In [99]: X = np.array([1,5,2,4,5,25,10,20,5,25,10,20]).reshape(3,2,2)
In [100]: X
Out[100]:
array([[[ 1, 5],
[ 2, 4]],
[[ 5, 25],
[10, 20]],
[[ 5, 25],
[10, 20]]])
In [101]: prod=np.identity(2)
In [102]: for t in X:
...: prod=np.dot(prod,t)
...:
In [103]: prod
Out[103]:
array([[1525., 3875.],
[1550., 3850.]])
With the mutmul
operator:
In [104]: X[0]@X[1]@X[2]
Out[104]:
array([[1525, 3875],
[1550, 3850]])
In [105]:
A chained dot function:
In [106]: np.linalg.multi_dot(X)
Out[106]:
array([[1525, 3875],
[1550, 3850]])
Check its docs and its code to see how it tries to optimize the calculation.
How is numpy multi_dot slower than numpy.dot?
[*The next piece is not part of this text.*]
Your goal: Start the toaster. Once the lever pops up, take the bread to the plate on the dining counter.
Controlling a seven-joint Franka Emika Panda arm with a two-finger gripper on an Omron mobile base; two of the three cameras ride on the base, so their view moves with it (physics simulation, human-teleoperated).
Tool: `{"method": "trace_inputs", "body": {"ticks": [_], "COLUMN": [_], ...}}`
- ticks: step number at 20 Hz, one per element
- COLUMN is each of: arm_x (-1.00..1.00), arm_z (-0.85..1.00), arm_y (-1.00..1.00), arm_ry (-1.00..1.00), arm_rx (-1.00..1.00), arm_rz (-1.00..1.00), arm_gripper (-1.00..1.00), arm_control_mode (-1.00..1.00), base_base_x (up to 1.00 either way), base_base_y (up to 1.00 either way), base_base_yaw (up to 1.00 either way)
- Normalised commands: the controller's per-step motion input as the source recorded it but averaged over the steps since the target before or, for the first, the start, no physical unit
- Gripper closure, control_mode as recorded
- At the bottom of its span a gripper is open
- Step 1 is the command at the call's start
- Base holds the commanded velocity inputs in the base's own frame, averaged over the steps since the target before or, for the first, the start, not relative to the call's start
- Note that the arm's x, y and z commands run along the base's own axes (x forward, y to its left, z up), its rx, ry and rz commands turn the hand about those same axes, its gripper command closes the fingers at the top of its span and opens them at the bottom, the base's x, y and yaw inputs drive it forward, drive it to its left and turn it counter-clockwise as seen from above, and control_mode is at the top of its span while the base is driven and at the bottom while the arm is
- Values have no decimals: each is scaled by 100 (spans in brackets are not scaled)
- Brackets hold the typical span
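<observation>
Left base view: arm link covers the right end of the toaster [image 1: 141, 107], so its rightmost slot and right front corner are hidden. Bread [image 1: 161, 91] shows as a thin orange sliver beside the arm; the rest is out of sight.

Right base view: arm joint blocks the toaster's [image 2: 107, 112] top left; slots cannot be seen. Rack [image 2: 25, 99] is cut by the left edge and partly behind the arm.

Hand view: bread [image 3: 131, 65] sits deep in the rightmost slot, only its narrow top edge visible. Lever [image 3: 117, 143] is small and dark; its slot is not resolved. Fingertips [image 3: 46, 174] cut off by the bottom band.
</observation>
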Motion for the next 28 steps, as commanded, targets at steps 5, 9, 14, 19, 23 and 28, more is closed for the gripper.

numpy large matrix multiplication optimize
Multiply together list of matrices in Numpy
If I expand X
several times:
In [147]: X.shape
Out[147]: (48, 2, 2)
The cost of one dot product:
In [148]: timeit X[0]@X[1]
5.08 µs ± 14.2 ns per loop (mean ± std. dev. of 7 runs, 100000 loops each)
And for 48 of them:
In [149]: 5*48
Out[149]: 240
Compare that to the cost of iteratively evaluating chained dot:
In [150]: %%timeit
...: Y = np.eye(X.shape[1]).astype(X.dtype)
...: for i in X:
...: Y = Y@i
...:
227 µs ± 5.19 µs per loop (mean ± std. dev. of 7 runs, 1000 loops each)
So the chaining does not cost any thing beyond just evaluating all the required dots.
I tried a recursive function that does nested dots, and don't get any improvements.
Unless you can, mathematically, come up with an alternative to evaluating the dots sequentially I doubt if there's room for improvement. Using something like cython
to directly call the underlying BLAS
functions might be the only alternative. It won't improve on individual dots, but could reduce some of the calling overhead.